### Your objective:
Work out how many lines of the listing hold the string "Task". Answer with that number alone.

----- Excerpted data

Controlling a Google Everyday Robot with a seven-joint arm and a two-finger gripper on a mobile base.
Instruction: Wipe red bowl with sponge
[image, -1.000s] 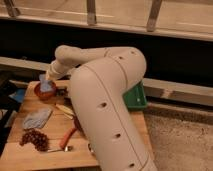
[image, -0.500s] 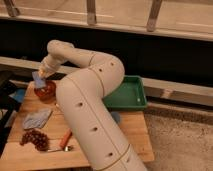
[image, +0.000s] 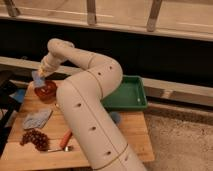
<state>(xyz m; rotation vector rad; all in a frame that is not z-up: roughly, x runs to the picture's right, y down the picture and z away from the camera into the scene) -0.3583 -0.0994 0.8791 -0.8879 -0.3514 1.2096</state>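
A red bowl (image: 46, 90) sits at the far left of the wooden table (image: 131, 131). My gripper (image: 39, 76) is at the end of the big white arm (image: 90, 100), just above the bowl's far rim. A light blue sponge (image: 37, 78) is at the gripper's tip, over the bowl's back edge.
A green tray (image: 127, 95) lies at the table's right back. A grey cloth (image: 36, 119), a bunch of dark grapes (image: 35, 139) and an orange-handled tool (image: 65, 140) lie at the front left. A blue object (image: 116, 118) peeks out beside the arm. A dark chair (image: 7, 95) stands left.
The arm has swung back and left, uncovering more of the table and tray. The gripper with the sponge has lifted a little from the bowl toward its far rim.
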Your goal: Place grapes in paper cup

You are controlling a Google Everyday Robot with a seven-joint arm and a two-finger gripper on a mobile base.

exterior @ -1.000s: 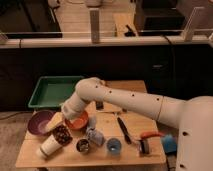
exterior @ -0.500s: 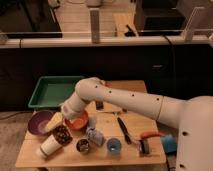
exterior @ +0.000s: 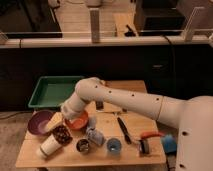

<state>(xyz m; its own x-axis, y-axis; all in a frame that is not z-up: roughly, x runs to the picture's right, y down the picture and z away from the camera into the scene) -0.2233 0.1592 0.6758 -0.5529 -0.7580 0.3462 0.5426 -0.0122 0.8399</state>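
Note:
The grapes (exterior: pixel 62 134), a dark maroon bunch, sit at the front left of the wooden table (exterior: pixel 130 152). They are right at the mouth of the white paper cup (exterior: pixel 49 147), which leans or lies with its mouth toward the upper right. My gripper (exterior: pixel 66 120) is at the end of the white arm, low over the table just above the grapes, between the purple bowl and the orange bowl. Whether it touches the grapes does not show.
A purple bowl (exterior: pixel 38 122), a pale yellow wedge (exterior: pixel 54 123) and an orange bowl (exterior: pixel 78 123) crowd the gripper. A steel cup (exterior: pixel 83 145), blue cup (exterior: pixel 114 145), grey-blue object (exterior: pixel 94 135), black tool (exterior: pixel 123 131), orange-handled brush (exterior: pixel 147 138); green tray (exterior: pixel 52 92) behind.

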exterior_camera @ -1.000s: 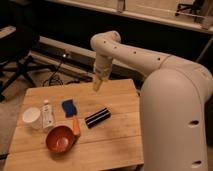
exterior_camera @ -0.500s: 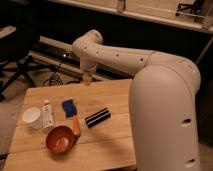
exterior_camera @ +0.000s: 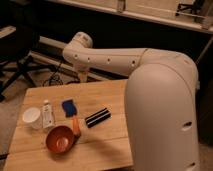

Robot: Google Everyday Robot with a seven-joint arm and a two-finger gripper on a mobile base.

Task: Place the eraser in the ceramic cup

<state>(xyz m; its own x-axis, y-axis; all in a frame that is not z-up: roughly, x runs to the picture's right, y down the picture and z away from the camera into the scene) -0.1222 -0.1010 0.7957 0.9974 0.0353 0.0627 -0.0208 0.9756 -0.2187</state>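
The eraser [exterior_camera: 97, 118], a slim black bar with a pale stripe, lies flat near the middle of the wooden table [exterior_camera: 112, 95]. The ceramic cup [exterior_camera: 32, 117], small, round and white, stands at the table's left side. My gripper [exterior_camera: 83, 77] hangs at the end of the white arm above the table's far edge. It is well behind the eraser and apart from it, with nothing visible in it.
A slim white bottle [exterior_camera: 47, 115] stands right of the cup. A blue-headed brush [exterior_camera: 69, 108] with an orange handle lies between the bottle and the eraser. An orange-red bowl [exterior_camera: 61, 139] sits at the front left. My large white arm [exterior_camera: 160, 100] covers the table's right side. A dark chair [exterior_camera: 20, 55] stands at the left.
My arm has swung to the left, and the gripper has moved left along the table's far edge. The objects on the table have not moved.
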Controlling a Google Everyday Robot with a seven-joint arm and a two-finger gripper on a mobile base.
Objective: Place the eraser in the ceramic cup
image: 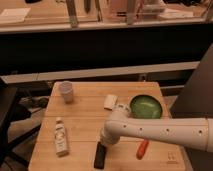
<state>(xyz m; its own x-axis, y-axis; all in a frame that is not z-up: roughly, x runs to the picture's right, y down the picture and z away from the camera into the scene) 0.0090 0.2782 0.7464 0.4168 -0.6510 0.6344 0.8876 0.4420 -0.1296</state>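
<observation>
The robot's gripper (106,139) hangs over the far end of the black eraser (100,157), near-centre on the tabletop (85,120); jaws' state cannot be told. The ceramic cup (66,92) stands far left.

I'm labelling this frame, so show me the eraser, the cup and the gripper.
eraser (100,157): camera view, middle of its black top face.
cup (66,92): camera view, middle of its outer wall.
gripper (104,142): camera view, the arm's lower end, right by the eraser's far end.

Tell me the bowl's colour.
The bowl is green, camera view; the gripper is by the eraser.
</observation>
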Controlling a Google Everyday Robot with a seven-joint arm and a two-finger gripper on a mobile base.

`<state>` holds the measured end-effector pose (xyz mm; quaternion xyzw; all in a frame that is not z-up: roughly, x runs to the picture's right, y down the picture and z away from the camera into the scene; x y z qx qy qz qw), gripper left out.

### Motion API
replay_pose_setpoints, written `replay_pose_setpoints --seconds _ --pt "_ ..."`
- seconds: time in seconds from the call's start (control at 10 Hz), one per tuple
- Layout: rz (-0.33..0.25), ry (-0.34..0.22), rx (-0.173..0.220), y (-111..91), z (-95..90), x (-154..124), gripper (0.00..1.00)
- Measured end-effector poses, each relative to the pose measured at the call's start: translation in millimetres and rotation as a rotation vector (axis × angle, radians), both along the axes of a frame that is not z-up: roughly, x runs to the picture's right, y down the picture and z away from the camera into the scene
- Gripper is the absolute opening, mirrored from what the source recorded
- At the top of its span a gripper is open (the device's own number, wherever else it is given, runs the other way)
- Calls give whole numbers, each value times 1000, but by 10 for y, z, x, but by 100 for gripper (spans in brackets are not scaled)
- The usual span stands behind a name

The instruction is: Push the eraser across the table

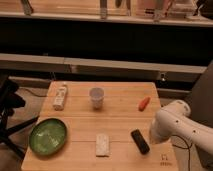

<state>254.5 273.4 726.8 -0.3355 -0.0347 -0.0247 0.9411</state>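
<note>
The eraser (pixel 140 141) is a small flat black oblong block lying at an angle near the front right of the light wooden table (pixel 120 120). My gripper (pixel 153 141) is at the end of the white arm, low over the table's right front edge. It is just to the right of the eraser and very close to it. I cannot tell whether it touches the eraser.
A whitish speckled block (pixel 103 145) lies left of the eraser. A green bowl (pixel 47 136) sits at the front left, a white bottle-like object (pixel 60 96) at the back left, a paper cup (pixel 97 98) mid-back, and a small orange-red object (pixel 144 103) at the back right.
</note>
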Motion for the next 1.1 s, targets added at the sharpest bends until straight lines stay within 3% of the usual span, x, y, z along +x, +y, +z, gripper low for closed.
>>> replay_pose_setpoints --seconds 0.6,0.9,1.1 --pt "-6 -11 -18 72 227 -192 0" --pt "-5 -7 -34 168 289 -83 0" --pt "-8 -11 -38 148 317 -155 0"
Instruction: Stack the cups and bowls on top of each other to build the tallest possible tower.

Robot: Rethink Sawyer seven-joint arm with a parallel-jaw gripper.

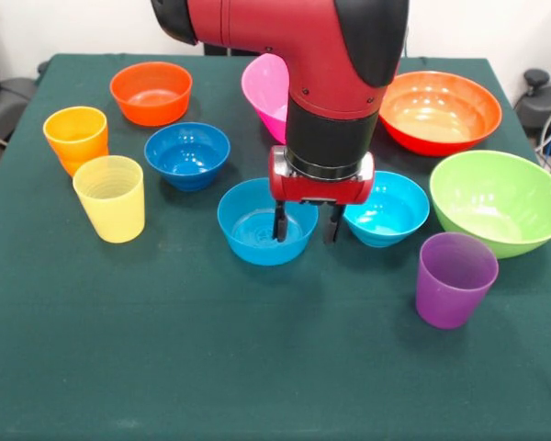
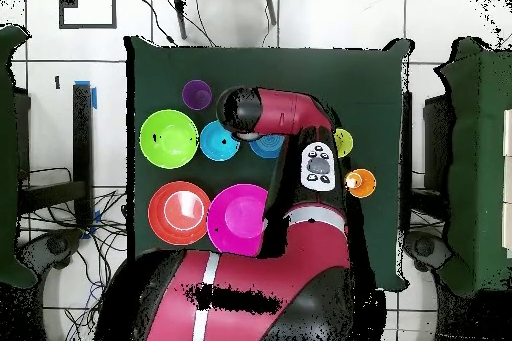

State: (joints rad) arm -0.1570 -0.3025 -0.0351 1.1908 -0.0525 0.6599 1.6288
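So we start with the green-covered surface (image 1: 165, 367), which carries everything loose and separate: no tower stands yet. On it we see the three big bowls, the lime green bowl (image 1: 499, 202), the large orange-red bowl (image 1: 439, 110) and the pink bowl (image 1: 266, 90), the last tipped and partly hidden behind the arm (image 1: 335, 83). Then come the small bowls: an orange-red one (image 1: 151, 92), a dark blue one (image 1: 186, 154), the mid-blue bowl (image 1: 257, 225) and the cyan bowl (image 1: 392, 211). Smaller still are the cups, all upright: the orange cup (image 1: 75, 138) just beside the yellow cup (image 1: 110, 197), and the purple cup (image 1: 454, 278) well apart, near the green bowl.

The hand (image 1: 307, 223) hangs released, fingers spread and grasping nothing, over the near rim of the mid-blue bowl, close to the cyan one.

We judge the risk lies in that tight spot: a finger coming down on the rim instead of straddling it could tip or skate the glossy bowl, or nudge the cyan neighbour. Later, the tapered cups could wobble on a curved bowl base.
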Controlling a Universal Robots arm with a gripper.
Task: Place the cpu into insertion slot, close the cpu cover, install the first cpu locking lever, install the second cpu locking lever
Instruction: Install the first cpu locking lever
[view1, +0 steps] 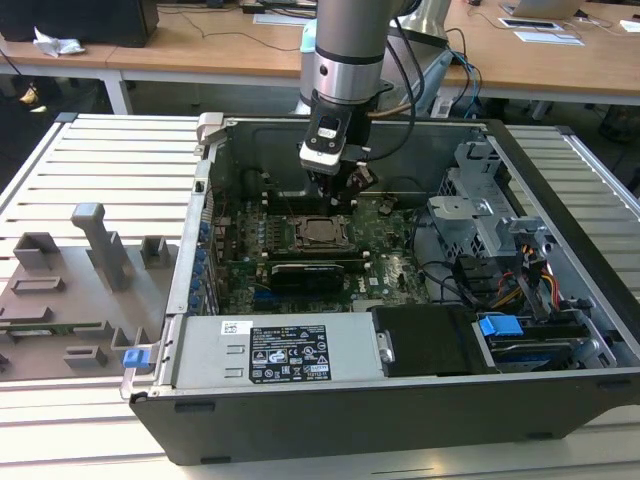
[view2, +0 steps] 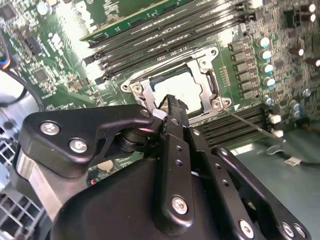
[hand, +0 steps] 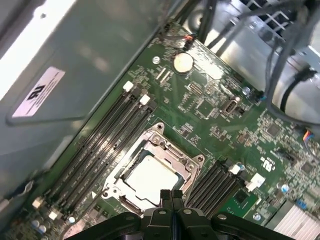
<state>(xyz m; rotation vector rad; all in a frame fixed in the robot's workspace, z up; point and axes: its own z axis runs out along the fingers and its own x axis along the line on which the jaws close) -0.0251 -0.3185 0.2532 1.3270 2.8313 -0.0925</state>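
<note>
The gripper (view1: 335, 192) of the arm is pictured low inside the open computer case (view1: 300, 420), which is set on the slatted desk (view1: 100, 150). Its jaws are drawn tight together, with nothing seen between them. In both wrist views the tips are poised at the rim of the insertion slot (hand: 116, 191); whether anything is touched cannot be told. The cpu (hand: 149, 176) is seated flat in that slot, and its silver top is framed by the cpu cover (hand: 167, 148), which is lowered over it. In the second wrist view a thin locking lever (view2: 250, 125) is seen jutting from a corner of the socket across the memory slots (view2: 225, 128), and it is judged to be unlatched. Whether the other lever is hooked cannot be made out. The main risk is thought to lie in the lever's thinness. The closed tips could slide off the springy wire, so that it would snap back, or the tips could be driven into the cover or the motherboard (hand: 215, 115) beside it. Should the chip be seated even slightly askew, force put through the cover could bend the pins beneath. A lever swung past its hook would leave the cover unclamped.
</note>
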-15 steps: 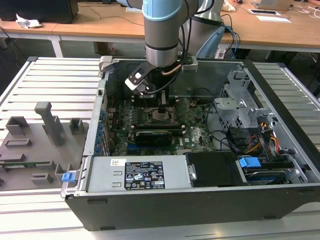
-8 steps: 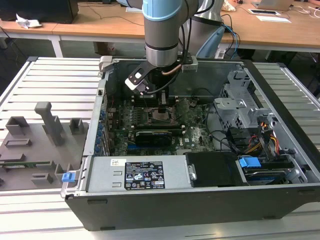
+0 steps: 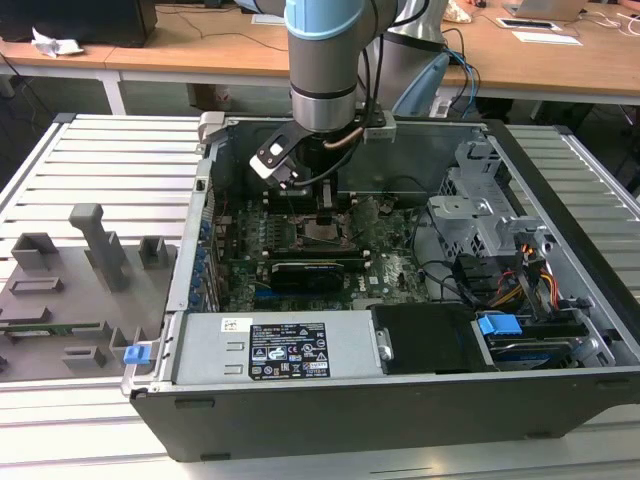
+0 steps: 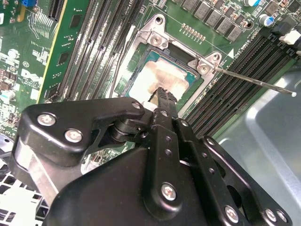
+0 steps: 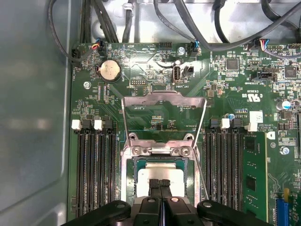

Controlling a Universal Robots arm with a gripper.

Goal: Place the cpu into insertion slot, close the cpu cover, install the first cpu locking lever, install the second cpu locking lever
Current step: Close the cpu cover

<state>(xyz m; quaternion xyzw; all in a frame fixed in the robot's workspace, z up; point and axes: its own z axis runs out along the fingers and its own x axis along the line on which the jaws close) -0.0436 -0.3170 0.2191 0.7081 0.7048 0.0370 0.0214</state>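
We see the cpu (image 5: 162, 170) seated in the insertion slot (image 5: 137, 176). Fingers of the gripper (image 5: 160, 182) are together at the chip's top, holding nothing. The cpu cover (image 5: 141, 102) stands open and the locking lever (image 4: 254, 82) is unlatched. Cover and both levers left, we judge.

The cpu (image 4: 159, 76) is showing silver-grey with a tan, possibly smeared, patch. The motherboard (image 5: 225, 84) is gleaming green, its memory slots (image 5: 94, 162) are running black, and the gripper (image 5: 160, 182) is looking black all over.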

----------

### Exercise solution:
2